At first glance it might seem that I am just a happy, normal girl who loves to bake and walk her dog. However, I have suffered with an eating disorder since I was 13. It was only in May 2014 when I realised that this Voice in my head was slowly but surely trying to kill me. And so began the long, hard, and painful journey which is recovery...

I want My Cocoa Stained Apron to be a special place...a place for reflection, memories, shared stories...and of course a little bit of cocoa-staining ;) Recovery might be the hardest thing you ever choose to do in this life. But it is also the bravest and best decision you will ever make.:)

Tuesday 17 January 2017

Above, and beyond, that halfway mark...

The half-way line.
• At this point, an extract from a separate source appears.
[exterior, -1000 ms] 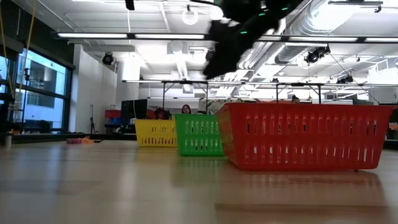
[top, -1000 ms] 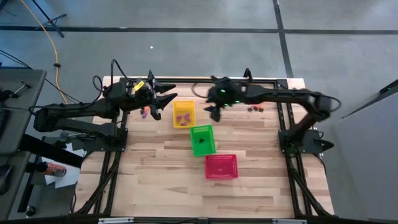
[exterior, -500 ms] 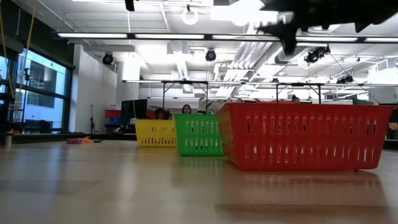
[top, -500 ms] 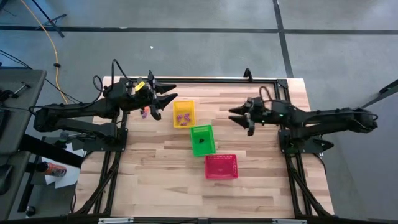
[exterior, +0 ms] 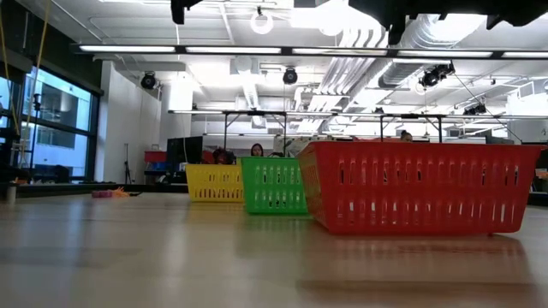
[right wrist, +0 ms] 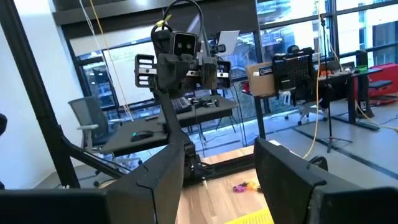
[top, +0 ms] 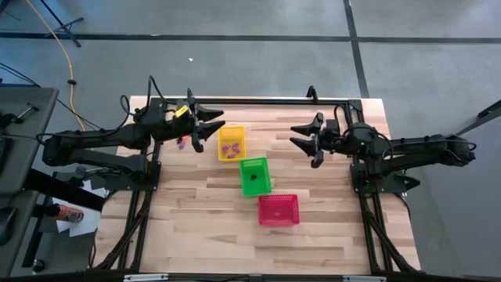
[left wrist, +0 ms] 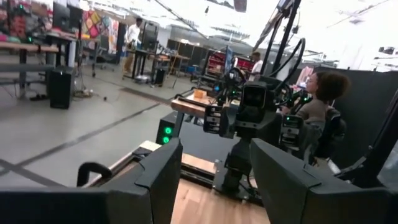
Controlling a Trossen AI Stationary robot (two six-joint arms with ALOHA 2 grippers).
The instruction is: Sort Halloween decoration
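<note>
We see loose trinkets (top: 182, 143) on counter (top: 203, 235) beside left gripper (top: 210, 129), the nearer | right gripper (top: 307, 140) well apart | both sets of fingers spread, empty

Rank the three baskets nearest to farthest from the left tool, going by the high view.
From the left tool, which is open above the table's far left:
1. Yellow basket, right beside the tool, far end of the row.
2. Green basket, middle of the row, toward the table's centre.
3. Red basket, near end of the row, farthest.
</note>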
A point , upon the road leading up the mountain: a certain little milestone on the path of recovery, at which I have come to know more than just a little well.

Because basically this is as far as I have ever managed to go. It's not recovery. True, getting here in itself was a hard and gruelling battle. One in which stinging wounds were inflicted and blood and tears were shed.

True, also, that this place is a far outcry from that which I initially started this journey.That being the cold, dark abyss in which I remained wholly immersed in the depths of my anorexia.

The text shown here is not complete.